■ **Your assignment**
Repeat the listing that follows exactly. Pictures are not part of the copy.

○ ○ ○ ○ ○

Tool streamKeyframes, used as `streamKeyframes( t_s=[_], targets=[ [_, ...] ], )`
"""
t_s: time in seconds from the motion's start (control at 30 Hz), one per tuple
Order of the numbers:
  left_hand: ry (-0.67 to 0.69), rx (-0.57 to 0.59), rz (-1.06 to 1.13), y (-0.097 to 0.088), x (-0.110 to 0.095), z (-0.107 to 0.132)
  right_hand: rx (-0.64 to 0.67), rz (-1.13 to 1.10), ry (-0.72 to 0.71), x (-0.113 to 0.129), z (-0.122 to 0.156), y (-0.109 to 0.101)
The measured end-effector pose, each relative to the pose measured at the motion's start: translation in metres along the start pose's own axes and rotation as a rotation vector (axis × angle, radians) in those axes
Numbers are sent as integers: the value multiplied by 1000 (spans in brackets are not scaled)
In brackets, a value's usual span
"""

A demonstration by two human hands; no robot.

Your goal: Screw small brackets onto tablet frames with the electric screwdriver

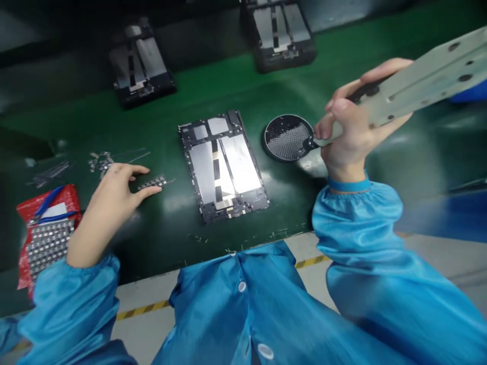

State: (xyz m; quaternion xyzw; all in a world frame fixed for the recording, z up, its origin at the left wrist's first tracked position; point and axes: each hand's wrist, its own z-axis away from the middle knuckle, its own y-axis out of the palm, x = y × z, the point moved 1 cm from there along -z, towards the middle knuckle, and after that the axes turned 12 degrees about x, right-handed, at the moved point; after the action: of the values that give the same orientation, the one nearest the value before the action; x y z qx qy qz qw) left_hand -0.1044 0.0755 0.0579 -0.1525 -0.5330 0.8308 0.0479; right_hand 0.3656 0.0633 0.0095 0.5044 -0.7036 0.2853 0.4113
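Note:
My right hand (352, 124) is closed round a pale electric screwdriver (426, 81). The tool's dark tip is at the right rim of a round black dish (265, 147) of small screws; whether it touches a screw I cannot tell. My left hand (117, 190) rests on the table with thumb and forefinger apart, around one end of a short strip of small metal parts (152, 182). Between the hands lies an opened tablet (239, 167), its silver batteries and black ribbon cable facing up. Some loose small metal pieces (101, 161) lie just beyond my left hand.
Further back on the green table (213, 91) lie an opened tablet (144, 66) at left and a stack of tablets (283, 35) at right. A red bag (70, 195) at far left bears blue-handled tweezers or pliers (49, 203) and a sheet of small metal parts (51, 243).

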Motion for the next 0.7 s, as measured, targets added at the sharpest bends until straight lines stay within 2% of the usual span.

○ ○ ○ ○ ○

■ **Solution to this task**
Tool streamKeyframes, used as `streamKeyframes( t_s=[_], targets=[ [_, ...] ], )`
"""
t_s: time in seconds from the motion's start (control at 30 Hz), one per tuple
Order of the numbers:
  left_hand: ry (-0.67 to 0.69), rx (-0.57 to 0.59), rz (-1.06 to 1.13), y (-0.097 to 0.088), x (-0.110 to 0.095), z (-0.107 to 0.132)
  right_hand: rx (-0.64 to 0.67), rz (-1.13 to 1.10), ry (-0.72 to 0.71), x (-0.113 to 0.129), z (-0.122 to 0.156), y (-0.109 to 0.101)
The measured end-effector pose, each relative to the pose measured at the motion's start: translation in metres along the start pose's own axes and rotation as a rotation vector (axis × angle, radians) in those axes
Numbers are sent as integers: the value multiplied by 1000 (spans in brackets are not scaled)
In brackets, a value's usual span
"""

A demonstration by two human hands; no robot.

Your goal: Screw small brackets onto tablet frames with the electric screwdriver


State: (xyz m; quaternion xyzw; all in a world frame fixed for the recording, z up, its origin at the left wrist's first tracked position; point and axes: each hand's wrist, its own z-axis away from the middle knuckle, its own y-axis out of the palm, x = y × z, the point moved 1 cm from there along -z, towards the middle knuckle, and after that the axes turned 12 degrees about x, right-handed, at the moved point; after the action: of the values that give the same orientation, the one nearest the value before the action; x y z qx qy qz qw) left_hand -0.1044 0.0755 0.0579 -0.1525 -0.5330 0.8308 0.0479; right_hand 0.3656 0.0633 0.0095 0.5044 -0.7036 0.2853 0.4113
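Note:
My right hand (352, 124) is closed round a pale electric screwdriver (426, 81). The tool's dark tip is at the right rim of a round black dish (265, 147) of small screws; whether it touches a screw I cannot tell. My left hand (117, 190) rests on the table with thumb and forefinger apart, around one end of a short strip of small metal parts (152, 182). Between the hands lies an opened tablet (239, 167), its silver batteries and black ribbon cable facing up. Some loose small metal pieces (101, 161) lie just beyond my left hand.
Further back on the green table (213, 91) lie an opened tablet (144, 66) at left and a stack of tablets (283, 35) at right. A red bag (70, 195) at far left bears blue-handled tweezers or pliers (49, 203) and a sheet of small metal parts (51, 243).
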
Motion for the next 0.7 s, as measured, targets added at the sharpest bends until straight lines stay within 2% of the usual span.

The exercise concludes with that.